Un uomo che non dimentica di ringraziare le mamme di tutti i suoi fratelli perché “la loro è una maternità che, superando la carne e il sangue, crea legami spirituali di parentela indistruttibili.“
Un uomo che si spoglia del saio della santità con cui l’immaginario veste i sacerdoti e mostra la sua carne e il suo cuore di uomo peccatore, fragile che urla al Signore: “Misericordia!”
Si riconosce peccatore perdonato e chiede misericordia, senza mai smettere di usare a sua volta misericordia verso la miseria dei suoi simili.
Un uomo che era solo un ragazzo quando il Signore l’ha chiamato ad essere artefice dell’incontro tra ogni uomo e Gesù.
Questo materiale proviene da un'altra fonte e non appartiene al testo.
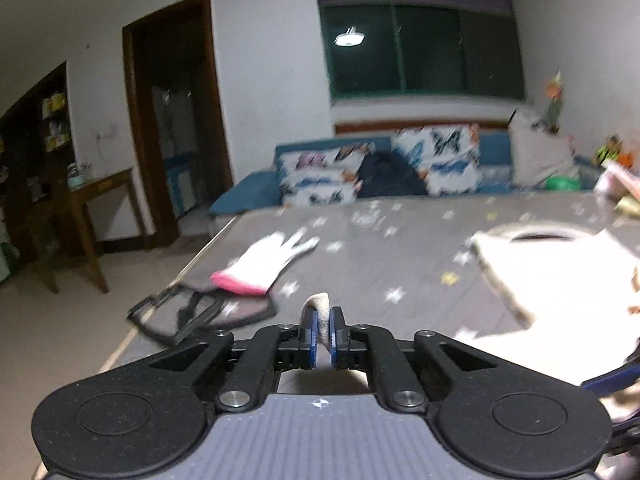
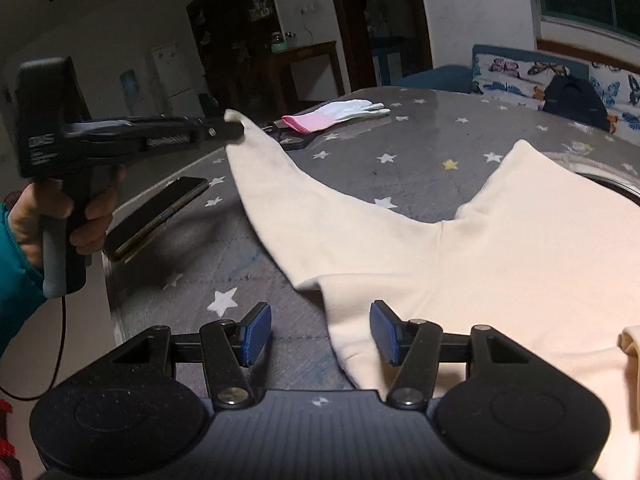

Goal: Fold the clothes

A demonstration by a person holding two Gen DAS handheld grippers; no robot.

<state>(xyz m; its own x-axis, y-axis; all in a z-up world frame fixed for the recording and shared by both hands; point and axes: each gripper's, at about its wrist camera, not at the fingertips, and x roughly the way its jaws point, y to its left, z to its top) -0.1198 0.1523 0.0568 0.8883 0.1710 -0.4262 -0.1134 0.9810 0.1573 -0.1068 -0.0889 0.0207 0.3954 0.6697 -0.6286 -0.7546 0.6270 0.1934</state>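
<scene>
On the grey star-patterned surface lies a cream garment, spread across the right side with one sleeve stretched out to the left. At the sleeve's end, the left hand-held gripper has its blue pads pressed together on the cuff, a tuft of cream cloth poking up between them; in the right wrist view the same tool is seen from the side, held by a hand in a teal sleeve, lifting the cuff just off the surface. The right hand-held gripper hangs over the garment's near edge with its fingers spread apart and nothing between the pads. A dark phone lies on the surface near the left edge. Farther back rest a white glove with a pink cuff and, just beside it, a dark mask-like item. Beyond the surface stands a blue sofa with butterfly-print cushions.
</scene>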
“Ecco chi sono i veri cristiani e i consacrati. Sono persone che vivono vicino a Gesù, che ascoltano e vivono la sua Parola di vita e non trattengono la misericordia ricevuta per sé, ma la trasmettono. Essi hanno il compito di chiamare l’uomo e di portarlo a Gesù. Questo vuol dire papa Francesco, quando sprona i religiosi a svegliare il mondo.” dice ancora fra’ Aurelio nella sua omelia semplice e sincera.
“Cosa vuoi che io faccia per te?” chiede Gesù al cieco che lo chiamava con disperata speranza, nel racconto del Vangelo di Marco. “ Che io ritorni a vedere.” rispose il cieco che, pur non vedendo il suo Salvatore, aveva sentito la sua presenza. Alcune persone sono di ostacolo alla realizzazione dell’incontro tra il cieco con Gesù. Scrive Marco, che molti rimproveravano il cieco, perché tacesse. Ma il grido dell’uomo arriva sempre al cuore di Dio, nonostante gli impedimenti di alcuni.
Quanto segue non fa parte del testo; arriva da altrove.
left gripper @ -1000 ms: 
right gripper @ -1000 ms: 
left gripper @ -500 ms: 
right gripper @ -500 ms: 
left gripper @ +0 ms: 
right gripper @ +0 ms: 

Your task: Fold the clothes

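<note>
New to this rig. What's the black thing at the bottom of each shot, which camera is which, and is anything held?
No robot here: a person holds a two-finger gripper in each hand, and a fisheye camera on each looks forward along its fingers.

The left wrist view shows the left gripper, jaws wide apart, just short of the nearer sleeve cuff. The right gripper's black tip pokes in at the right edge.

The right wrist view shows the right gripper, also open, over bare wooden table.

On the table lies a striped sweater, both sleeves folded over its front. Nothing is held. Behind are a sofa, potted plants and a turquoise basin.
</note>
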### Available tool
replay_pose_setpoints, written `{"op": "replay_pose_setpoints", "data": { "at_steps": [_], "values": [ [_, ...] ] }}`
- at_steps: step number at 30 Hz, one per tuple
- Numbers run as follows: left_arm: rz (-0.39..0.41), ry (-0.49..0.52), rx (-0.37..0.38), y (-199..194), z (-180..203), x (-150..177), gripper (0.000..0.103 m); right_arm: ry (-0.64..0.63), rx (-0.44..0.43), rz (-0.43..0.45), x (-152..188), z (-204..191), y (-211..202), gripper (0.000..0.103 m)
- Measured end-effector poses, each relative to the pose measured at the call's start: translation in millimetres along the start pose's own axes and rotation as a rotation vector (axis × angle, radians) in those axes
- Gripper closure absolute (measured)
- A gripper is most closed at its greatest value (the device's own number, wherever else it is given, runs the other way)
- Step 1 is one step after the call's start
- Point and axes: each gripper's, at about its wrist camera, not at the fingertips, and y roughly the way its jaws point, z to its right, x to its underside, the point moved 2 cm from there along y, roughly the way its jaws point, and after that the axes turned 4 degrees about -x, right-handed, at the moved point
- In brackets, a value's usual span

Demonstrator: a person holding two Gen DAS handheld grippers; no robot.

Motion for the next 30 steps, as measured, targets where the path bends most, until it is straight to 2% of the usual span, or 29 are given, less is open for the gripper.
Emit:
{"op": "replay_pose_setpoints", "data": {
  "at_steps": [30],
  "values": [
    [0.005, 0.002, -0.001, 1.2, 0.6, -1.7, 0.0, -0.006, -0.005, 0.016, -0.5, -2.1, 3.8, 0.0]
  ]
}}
“Cosa vuoi che io faccia per te?” chiede Gesù ad ognuno di noi, oggi. Egli sa che nel cuore di ogni uomo c’è un anelito alla felicità e alla gioia piena e non si stanca di passargli accanto, continuamente. E vicino a Lui ci sono persone che sentono quel grido di dolore. “Ecco chi è il vero religioso: è chi, dopo aver incontrato la misericordia del Signore, usa a sua volta misericordia verso la miseria dei suoi simili. Si avvicina al suo prossimo e gli dice: «Coraggio! Alzati! Ti chiama!».” spiega fra’ Aurelio.
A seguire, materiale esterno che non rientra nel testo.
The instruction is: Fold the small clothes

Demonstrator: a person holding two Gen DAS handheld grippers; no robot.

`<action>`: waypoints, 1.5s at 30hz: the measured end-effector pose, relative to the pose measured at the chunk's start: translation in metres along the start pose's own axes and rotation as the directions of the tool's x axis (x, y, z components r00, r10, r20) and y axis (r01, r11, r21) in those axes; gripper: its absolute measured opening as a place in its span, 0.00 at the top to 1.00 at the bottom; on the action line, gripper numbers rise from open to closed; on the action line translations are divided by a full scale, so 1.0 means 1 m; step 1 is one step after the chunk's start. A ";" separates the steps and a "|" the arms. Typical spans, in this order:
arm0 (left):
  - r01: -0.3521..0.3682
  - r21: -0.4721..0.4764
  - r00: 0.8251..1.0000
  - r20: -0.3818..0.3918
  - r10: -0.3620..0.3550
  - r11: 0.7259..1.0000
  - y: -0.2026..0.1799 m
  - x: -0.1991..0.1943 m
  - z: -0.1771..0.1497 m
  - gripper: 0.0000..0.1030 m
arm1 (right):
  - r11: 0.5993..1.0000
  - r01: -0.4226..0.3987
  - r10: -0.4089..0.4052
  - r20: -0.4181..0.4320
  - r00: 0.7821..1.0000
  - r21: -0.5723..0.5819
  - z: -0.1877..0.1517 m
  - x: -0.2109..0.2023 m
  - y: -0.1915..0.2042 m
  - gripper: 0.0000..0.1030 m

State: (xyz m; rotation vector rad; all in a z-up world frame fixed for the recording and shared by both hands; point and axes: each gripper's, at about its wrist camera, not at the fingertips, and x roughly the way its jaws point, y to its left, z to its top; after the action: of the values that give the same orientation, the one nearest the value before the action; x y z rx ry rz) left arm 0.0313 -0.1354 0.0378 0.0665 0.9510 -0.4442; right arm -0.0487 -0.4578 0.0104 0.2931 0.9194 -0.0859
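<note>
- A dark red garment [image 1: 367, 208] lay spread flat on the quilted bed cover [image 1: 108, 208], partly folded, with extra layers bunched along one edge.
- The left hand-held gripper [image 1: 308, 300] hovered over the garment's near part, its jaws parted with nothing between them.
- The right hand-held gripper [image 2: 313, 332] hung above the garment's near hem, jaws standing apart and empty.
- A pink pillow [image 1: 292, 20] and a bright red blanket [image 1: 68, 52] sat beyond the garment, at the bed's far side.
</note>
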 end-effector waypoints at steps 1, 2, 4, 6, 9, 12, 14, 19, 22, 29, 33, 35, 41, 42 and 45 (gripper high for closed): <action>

Fra’ Aurelio, il servo “inutile” che non aspetta una ricompensa, è felice di “servire” e solo questo gli basta. Lo guardi, lo ascolti e non puoi non sentirti amato da qual frate cappuccino che da 50 anni compie il miracolo di portare ogni fratello al Padre.
“Questo cieco guarito saprà a sua volta accogliere la miseria dei suoi fratelli, o sarà uno che vorrà tenersi tutto il bene per sé e li farà ancora zittire nel loro grido di dolore? La risposta a questa domanda il Vangelo oggi la affida a ciascuno di noi. “ conclude fra’ Aurelio.
“Una volta portato l’uomo a Gesù, il discepolo si ritira.”
Ed è così che, fra’ Aurelio, al termine della celebrazione, dopo esser andato incontro ai fratelli che vogliono stringerlo e ringraziarlo per il dono fatto a tutti loro pronunciando il suo “Sì” al Signore, se ne va, umilmente, come umilmente si è mostrato.
E noi, sappiamo a nostra volta infondere coraggio e speranza a questa nostra umanità assetata di vita, di pace e di bene?
E noi, sappiamo a nostra volta dire «Coraggio! Alzati! Ti chiama!»?
Imparare a vedere la perfezione invisibile agli occhi degli altri, quella unicità che rende tutti Amabili e degni di essere visti.